Requirement ->
Transcribe the full listing exactly, and drop every picture.

Data shown ->
——————————

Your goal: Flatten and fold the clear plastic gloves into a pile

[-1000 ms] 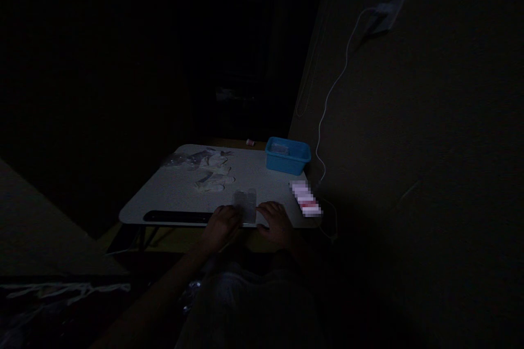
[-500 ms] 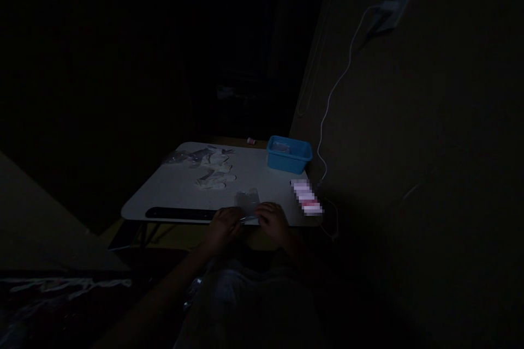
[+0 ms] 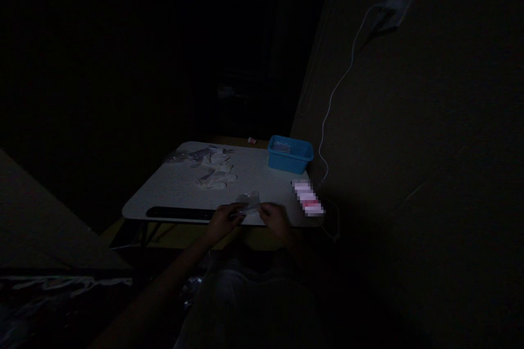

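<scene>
Close to the front edge of the white table [image 3: 164, 192], a clear plastic bag [image 3: 250, 202] is between my two hands. My left hand [image 3: 224, 222] is closed on its left side, fingers bent. At the bag's right side, my right hand [image 3: 273, 219] pinches it with thumb and fingers. Dim light hides the bag's finer details and whether anything is inside. Further back and to the left lie pale crumpled gloves [image 3: 216, 177], with more crumpled clear plastic [image 3: 184, 156] behind them.
A blue plastic basket [image 3: 290, 162] stands at the back right, with something clear inside. A lit phone [image 3: 307, 197] lies at the right edge; a white cable [image 3: 336, 87] runs up to a wall socket. Behind the table is a small white-and-red item [image 3: 252, 141]. The room is very dark.
The plastic bag has shifted and its top edge sits lower, bunched nearer my fingers. My left hand has turned slightly, its fingers now reaching further over the bag.
</scene>
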Tool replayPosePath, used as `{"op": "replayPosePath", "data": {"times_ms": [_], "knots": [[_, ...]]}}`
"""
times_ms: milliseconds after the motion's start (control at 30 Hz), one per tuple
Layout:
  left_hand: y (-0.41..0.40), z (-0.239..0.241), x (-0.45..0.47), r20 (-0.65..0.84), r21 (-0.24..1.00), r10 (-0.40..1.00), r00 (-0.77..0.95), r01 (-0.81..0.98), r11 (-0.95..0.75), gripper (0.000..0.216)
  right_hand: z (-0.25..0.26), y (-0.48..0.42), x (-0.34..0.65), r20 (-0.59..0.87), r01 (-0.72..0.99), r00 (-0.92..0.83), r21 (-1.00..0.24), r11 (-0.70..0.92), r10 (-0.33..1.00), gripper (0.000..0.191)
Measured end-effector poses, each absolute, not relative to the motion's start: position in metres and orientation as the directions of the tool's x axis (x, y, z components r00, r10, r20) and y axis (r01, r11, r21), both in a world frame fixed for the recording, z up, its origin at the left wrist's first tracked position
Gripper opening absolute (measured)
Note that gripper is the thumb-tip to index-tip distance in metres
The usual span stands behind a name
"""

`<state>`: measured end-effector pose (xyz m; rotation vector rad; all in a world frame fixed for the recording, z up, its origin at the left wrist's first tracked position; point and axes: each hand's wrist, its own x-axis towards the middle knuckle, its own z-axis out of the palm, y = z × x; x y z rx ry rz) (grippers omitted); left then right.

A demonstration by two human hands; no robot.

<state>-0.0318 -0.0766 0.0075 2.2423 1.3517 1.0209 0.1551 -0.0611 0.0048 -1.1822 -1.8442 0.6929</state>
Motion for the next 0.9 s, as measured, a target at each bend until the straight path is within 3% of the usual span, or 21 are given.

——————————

Exercise answer ->
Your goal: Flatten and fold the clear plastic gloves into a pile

[-1000 ms] 
[-500 ms] 
[+0 ms] 

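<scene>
Close to the front edge of the white table [image 3: 164, 192], a clear plastic bag [image 3: 250, 202] is between my two hands. My left hand [image 3: 224, 222] is closed on its left side, fingers bent. At the bag's right side, my right hand [image 3: 273, 219] pinches it with thumb and fingers. Dim light hides the bag's finer details and whether anything is inside. Further back and to the left lie pale crumpled gloves [image 3: 216, 177], with more crumpled clear plastic [image 3: 184, 156] behind them.
A blue plastic basket [image 3: 290, 162] stands at the back right, with something clear inside. A lit phone [image 3: 307, 197] lies at the right edge; a white cable [image 3: 336, 87] runs up to a wall socket. Behind the table is a small white-and-red item [image 3: 252, 141]. The room is very dark.
The plastic bag has shifted and its top edge sits lower, bunched nearer my fingers. My left hand has turned slightly, its fingers now reaching further over the bag.
</scene>
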Tool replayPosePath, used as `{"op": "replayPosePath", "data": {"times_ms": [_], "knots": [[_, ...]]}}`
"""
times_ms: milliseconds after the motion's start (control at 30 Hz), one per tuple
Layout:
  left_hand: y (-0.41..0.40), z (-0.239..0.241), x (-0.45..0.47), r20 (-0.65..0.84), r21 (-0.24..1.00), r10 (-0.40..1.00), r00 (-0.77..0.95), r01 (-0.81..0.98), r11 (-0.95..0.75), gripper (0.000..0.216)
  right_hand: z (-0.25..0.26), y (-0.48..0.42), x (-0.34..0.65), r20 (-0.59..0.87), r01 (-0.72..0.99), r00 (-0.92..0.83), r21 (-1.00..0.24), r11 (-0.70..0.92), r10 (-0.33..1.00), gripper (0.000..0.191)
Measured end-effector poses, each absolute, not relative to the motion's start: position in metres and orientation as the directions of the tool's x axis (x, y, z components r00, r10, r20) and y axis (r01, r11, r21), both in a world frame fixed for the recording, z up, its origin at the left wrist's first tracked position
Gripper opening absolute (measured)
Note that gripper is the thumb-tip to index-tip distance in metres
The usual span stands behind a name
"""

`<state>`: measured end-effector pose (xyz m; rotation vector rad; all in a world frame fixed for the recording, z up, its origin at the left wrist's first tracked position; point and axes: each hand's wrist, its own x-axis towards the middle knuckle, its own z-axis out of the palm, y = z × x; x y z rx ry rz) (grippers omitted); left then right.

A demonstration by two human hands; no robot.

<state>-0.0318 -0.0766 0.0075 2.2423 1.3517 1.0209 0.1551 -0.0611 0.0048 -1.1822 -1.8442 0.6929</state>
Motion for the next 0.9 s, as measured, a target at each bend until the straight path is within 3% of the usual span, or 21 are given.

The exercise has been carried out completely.